Management: ramble ramble ramble “we’re very happy with results” ramble “we’re optimistic on the future” ramble (question not addressed) OR straight up “we don’t provide that information”

Analyst: Thanks that’s very helpful.

I’m constantly amazed by the patronizing analyst who thanks the management team for completely avoiding their question. Granted sometimes the questions are stupid and they ask things that management can’t comment on, but I wish they would follow up and force the question to be answered rather than the smug “that was helpful” reply like they actually got something out of that worthless response.

CTRL+H

Find Term=“EBITDARDCOGS”

Replace with=“Bullshit earnings”

Replace all.

That is absurd. Have you heard a company do that? I’ve heard EBITDA, which bothers me quite a bit (especially with the capital intensive stuff we usually look at) but never anything past that. Before R&D? Before COGS? Seriously?

Haha no one really does that, but they might say “proforma adjusted EBITDA” – dude, come on, let’s be real, your earnings are nowhere close to the number you just reported. My point is that if you’re going to add everything back, I might as well just look at sales.

i hate EBITDA…one of the analyst here tries to convince me when analyzing a mining/oil company that is all that matters…i don’t believe it

As an analyst I can confirm this a 1000 times over. One of the key reasons buyside even uses us is for management access. You make them look like fools on the call, well you can kiss that relationship goodbye. That doesn’t mean you have to always throw them softballs all the time though.

Now off the call is a different story; if all you do is throw them softballs, management will know you are the whipping boy and kinda loose some respect for you.

What do you guys see as the drawback to using EBITDA? Because to me it just seems like amortization is worthless and taxes are volatile and in the hands of politics.
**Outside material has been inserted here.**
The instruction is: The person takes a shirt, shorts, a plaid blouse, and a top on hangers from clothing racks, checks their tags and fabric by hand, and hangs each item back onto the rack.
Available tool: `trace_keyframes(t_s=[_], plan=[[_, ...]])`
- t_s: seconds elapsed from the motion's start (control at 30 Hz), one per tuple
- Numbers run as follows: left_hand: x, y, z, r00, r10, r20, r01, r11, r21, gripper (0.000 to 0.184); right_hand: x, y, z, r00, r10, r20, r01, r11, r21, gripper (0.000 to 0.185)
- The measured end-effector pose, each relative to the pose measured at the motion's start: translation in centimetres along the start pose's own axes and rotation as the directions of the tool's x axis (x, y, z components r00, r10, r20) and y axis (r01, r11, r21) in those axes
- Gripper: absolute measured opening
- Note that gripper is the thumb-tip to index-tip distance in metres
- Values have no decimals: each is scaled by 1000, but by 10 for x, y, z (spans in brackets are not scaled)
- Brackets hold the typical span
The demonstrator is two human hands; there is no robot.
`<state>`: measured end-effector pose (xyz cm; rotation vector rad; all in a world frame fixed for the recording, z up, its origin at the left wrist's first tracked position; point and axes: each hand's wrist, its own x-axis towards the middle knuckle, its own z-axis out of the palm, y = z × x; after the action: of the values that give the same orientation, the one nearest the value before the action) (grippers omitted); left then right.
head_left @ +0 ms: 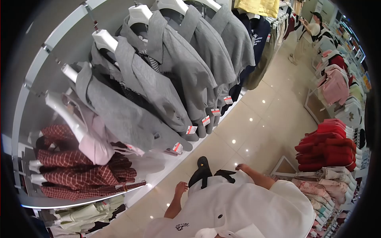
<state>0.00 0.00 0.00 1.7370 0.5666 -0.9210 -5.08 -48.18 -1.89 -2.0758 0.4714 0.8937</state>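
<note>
A: In the head view, why do we find grey collared cloth jackets (176,59) sleeve-outward on white plastic hangers (105,40)?
B: Presumably for browsing. Our left hand (181,188), nearest them, is half-uncurled, apparently empty; our right hand (242,168), partly curled, we cannot tell.

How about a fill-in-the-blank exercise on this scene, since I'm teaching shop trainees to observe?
1. The jackets in the nearest long row are ____ in colour.
2. Their hangers are ____ in colour.
3. The checked garments show on the picture's ____ side.
4. The left hand hangs above the tiled ____.

Missing words: grey; white; left; floor.
</note>
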Motion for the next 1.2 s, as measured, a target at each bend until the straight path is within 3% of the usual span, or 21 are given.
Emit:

But I do the see significance of depreciation and interest.

Sometimes amortization expense seems unnecessary to gauge. Say a company makes an acquisition last year and is reporting higher amortization expense this year due to the acquired intangible assets. Maybe the acquiree had a higher amortization/ebit ratio so now the acquirer is suffering a lower operating margin due to the acquisition. And what if the intangibles were overvalued in the first place? And why bother accounting for the loss in value of assets such as customer relationships or trade names when the salvage value seems very low? I could understand there is value for large established brands, but it just seems like many companies carry intangibles that will have little selling value in the future.

For taxes, it also seems like some companies have inconsistent tax outflows. Like they are profitable for the year but instead of the paying the IRS they just record an accrued tax and pay it the year later. Then the next year the taxes are doubled.

Scenarios like these make me want to just use EBTA (why is this not more common?)

Saying thank you is being polite. Saying it was helpful when it really wasn’t is being a ki$$ a$$.

i posted this to the water cooler section but maybe it’s more fitting here – if you haven’t already, I think you’d enjoy a couple of awesome twitter feeds on the empty talk of analyst/management corporate-speak on calls:

http://twitter.com/ShitAnalystsSay

http://twitter.com/ShitMgmtSays

Apparently my boss is feeling “dovish at the margin” today.

My personal gripe is people asking to “take things offline”

‘give some color’ tops the list in frequency.

I just say “Thanks, that was reaaallllly helpful. Tell it again” in a sarcastic and patronizing way…Owned.

I hate “it is what it is.” Although the geeky version of “x=x” occasionally generates laughs.